Ложится мгла на старые ступени - Александр Чудаков
Шрифт:
Интервал:
Закладка:
Но больше всего Антону нравились занятия — это смущало, — которые проходили не на истфаке, а у филологов, в семинаре по фольклору, где он сидел вольнослушателем.
Семинаром руководила Эрна Васильевна Померанцева, ученица братьев Соколовых, ездившая с ними в их знаменитые экспедиции. Её главный принцип был — дать студентам представление о живом звучании народной поэзии. Слушали переписанные с восковых валиков голоса известных сказителей, граммофонные пластинки с записями народных певиц.
Когда на второй съезд писателей приехала известная северная сказительница Маремьяна Романовна Голубкова, через три дня она уже сказывала на семинаре. Потом Антона командировали показать ей Москву, она захотела посмотреть Сокольники, и Антон поражался её искренней вере в то, что на этом месте действительно когда-то жил Сокольник. Очень порадовала былинница будничным упоминаньем о том, во что верил молодой историк и за что над ним смеялись другие молодые историки: как богатыри подымали палицы в сорок пуд. «У нас и ноне один такой ходит: нос лодьи с рыбой подымат, столь пуд и будет». Рассказывала своим редкостным языком о поморской жизни. Потом Антон прочёл её книгу в записи какого-то журналиста и не узнал ни жизни, ни языка.
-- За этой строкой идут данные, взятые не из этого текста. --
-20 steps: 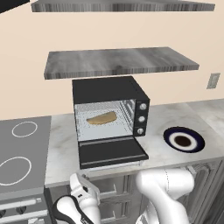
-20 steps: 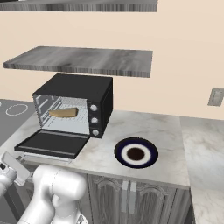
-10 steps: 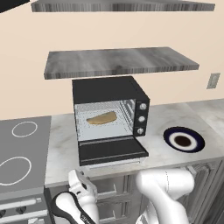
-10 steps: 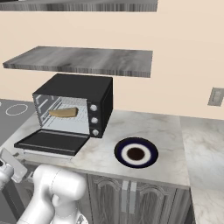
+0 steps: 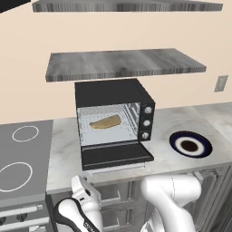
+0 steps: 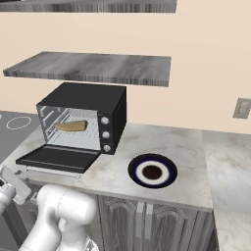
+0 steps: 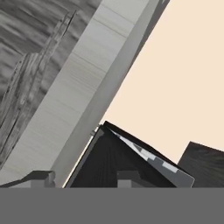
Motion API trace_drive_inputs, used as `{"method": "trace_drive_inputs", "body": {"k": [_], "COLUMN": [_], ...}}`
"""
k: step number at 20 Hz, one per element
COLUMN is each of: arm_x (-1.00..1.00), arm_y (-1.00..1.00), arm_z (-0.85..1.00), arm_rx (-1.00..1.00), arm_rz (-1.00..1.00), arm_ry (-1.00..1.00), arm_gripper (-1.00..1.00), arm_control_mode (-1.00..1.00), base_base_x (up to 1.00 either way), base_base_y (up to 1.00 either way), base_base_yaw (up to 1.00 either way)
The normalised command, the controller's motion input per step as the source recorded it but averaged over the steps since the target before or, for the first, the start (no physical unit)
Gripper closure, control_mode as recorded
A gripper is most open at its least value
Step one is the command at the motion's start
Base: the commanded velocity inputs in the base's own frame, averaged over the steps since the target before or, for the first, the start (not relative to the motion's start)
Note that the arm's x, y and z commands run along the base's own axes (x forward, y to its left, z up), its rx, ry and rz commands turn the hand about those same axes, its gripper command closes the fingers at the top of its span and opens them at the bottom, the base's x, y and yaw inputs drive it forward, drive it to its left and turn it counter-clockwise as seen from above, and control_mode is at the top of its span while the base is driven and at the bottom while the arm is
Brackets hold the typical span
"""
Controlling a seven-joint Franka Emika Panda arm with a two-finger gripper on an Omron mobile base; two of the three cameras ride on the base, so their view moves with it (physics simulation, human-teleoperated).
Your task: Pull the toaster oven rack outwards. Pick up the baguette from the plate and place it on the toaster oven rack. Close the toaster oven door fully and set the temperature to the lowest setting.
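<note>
The toaster oven door lies open and flat, its silver handle at the front edge. Inside, the baguette lies on the toaster oven rack, which sits within the cavity. From the right, the baguette, rack and door show again. The plate stands bare on the counter, right of the oven. The temperature knob tops the knob column. My gripper hangs below the counter edge, in front of and under the door, pointing up. The hand view shows its fingertips apart under the door, holding nothing.
A stove adjoins the counter on the left. A grey shelf hangs above the oven. Wooden cabinet fronts and the counter's edge stand close to my hand. A wall socket is at the far right.
My hand has shifted only slightly below the counter edge. The oven door, baguette and plate stand as before.
</note>
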Motion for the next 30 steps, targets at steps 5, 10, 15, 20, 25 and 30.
{"method": "trace_drive_inputs", "body": {"k": [5,10,15,20,25,30], "arm_x": [0.65,0.4,0.49,0.74,0.87,0.99], "arm_y": [0.0,0.0,0.0,0.0,0.0,0.0], "arm_z": [1.0,1.0,1.0,1.0,1.0,1.0], "arm_rx": [-0.26,-0.21,-0.13,-0.12,-0.2,-0.28], "arm_rz": [-0.02,0.0,0.0,0.0,0.0,0.0], "arm_ry": [-0.14,-0.13,-0.09,0.0,0.09,0.13], "arm_gripper": [1.0,1.0,1.0,1.0,1.0,1.0], "arm_control_mode": [-1.0,-1.0,-1.0,-1.0,-1.0,-1.0], "base_base_x": [0.0,0.0,0.0,0.0,0.0,0.0], "base_base_y": [0.0,0.0,0.0,0.0,0.0,0.0], "base_base_yaw": [0.0,0.0,0.0,0.0,0.0,0.0]}}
Самое сильное впечатление на Антона произвёл сказитель — тоже поморский — Борис Шергин.
Мы ожидали бородатого вальяжного старца, но в аудиторию стремительно вошёл чуть седоватый, чисто выбритый, необычайно подвижной человек в сером коверкотовом костюме. Сначала рассказал о своей жизни, которая вся прошла на море, чего мы почему- то не ожидали: «Дула пособная поветерь. Лодья наша добежала до Новой Земли в полторы сутки». Рассказ пересыпал незнаемыми поговорками: «Пола мокра, так брюхо сыто».
Былины пел он замечательно. Сразу же выяснилось, что в его словаре оппозиция приличное — неприличное начисто отсутствует: непечатные слова он употреблял так же свободно-спокойно, как все прочие. Главная героиня исторической песни о Марине Мнишек именовалась исключительно как Маринка-блядь, причём даже в тех случаях, когда к ней обращался её возлюбленный Дмитрий Самозванец: «Моя коханая Маринка- блядь». Московские девочки краснели и опускали глаза; сказитель же не стеснялся нисколько, руководительница семинара — тоже: из песни слова не выкинешь.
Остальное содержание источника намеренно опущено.